§ The data:
* * * * * * *

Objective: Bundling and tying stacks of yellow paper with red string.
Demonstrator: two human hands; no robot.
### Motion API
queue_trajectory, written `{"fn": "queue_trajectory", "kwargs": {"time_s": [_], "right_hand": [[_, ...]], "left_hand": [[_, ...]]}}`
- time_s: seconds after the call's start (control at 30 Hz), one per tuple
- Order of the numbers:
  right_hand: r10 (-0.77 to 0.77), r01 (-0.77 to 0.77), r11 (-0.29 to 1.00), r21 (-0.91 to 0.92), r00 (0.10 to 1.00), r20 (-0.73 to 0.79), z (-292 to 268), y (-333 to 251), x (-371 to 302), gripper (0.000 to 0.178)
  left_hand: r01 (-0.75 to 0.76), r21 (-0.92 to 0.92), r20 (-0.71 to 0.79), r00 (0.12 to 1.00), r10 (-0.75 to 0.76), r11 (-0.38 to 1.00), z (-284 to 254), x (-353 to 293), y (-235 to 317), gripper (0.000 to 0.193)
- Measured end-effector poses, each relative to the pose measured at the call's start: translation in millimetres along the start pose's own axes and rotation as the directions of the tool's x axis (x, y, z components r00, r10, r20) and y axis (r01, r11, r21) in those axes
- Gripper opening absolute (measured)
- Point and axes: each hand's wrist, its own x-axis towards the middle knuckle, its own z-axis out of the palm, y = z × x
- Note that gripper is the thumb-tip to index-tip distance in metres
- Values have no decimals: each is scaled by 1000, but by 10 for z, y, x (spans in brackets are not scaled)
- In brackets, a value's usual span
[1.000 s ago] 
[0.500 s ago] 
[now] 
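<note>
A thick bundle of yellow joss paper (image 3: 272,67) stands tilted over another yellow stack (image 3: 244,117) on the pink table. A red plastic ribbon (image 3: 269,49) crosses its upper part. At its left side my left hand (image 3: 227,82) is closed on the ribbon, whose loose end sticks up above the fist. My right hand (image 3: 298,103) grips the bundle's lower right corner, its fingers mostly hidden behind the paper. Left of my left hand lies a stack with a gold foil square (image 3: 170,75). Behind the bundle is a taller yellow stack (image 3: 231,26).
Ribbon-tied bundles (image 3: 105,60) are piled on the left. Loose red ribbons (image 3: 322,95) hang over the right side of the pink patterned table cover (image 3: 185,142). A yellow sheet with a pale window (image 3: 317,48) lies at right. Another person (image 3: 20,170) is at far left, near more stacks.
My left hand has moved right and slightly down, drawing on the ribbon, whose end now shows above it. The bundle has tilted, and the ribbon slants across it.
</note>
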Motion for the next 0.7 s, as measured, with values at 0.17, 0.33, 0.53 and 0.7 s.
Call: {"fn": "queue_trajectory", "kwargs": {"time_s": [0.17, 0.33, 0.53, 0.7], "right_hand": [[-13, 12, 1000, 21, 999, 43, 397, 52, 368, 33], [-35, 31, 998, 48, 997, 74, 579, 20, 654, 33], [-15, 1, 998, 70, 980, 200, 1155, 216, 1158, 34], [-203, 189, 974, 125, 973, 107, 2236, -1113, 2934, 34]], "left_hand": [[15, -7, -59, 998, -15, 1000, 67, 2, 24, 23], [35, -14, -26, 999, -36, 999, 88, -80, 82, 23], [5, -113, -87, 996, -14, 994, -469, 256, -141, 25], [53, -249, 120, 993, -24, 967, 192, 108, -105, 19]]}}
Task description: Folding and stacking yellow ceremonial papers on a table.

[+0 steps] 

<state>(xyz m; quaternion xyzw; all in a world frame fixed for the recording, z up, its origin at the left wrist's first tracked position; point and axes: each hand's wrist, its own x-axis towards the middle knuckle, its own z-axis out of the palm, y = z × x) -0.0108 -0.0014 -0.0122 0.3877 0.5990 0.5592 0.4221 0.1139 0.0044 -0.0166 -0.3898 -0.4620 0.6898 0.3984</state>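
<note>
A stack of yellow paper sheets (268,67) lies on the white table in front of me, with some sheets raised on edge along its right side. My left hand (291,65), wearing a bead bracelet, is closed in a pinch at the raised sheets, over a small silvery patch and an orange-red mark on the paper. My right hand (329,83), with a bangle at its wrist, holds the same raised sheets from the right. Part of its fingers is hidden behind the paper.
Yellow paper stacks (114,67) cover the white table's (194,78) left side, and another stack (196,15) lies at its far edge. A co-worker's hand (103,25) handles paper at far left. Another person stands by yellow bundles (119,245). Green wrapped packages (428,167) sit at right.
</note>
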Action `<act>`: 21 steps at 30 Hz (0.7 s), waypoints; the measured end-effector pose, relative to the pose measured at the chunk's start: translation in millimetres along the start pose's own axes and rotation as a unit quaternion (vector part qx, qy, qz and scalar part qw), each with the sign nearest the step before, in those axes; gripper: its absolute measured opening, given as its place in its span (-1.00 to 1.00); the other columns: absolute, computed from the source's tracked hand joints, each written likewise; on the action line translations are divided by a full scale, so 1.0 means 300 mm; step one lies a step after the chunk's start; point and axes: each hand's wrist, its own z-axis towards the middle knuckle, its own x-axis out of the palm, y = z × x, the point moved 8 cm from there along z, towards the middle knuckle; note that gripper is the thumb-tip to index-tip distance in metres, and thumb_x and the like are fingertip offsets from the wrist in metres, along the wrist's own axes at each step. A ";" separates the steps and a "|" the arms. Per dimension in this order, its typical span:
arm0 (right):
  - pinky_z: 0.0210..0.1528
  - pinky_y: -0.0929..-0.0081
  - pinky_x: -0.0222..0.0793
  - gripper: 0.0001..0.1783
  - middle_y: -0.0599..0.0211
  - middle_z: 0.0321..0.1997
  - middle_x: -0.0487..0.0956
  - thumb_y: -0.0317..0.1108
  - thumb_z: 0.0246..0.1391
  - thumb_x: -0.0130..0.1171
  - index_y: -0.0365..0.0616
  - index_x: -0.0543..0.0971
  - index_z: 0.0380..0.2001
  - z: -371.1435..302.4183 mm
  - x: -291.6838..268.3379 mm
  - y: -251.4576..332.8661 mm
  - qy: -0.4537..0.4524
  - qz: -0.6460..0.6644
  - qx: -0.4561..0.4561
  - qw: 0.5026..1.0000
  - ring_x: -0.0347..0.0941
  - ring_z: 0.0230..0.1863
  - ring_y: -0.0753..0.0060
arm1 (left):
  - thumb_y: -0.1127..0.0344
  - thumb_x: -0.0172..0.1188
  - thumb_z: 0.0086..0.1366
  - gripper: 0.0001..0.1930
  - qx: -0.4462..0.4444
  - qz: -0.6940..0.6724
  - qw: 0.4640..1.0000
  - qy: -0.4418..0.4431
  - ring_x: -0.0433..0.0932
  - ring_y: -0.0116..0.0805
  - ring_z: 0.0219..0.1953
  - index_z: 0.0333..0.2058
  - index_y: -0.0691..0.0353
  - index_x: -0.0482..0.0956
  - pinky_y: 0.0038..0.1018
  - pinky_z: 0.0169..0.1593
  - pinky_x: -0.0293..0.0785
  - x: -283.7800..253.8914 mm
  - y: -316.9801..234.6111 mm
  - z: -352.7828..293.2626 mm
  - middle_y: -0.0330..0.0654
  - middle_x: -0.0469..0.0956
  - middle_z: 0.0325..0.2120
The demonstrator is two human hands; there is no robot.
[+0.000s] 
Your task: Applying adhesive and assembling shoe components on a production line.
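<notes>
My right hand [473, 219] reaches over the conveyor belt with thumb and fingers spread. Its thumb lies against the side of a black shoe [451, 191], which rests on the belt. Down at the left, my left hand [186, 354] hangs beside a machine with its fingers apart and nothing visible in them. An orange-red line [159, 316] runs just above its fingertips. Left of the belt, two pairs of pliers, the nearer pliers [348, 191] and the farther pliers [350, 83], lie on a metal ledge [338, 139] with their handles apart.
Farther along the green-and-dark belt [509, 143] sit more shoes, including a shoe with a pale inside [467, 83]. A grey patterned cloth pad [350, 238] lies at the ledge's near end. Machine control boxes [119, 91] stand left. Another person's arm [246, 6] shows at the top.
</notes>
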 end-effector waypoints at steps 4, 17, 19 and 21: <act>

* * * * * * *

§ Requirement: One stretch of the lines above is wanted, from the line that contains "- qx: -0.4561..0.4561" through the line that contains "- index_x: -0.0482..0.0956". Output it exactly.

§ Output for this task:
  - qx: -0.4561..0.4561
  - qw: 0.5026..1.0000
  - ring_x: -0.0347..0.0941
  - ring_z: 0.0230..0.1863
  - ring_y: -0.0753..0.0060
arm1 (left):
  - thumb_y: -0.1127..0.0344
  - thumb_x: -0.0172..0.1188
  - thumb_z: 0.0086..0.1366
  - gripper: 0.0001..0.1930
  - qx: -0.4462..0.4444
  - qz: -0.6940..0.6724
  - qw: 0.4640..1.0000
  - qy: -0.4418..0.4431
  - ring_x: -0.0433..0.0932
  - ring_y: -0.0116..0.0805
  - ring_z: 0.0219..0.1953
  - index_z: 0.0333..0.2058
  - index_y: -0.0691..0.0353
  - index_x: -0.0482..0.0956

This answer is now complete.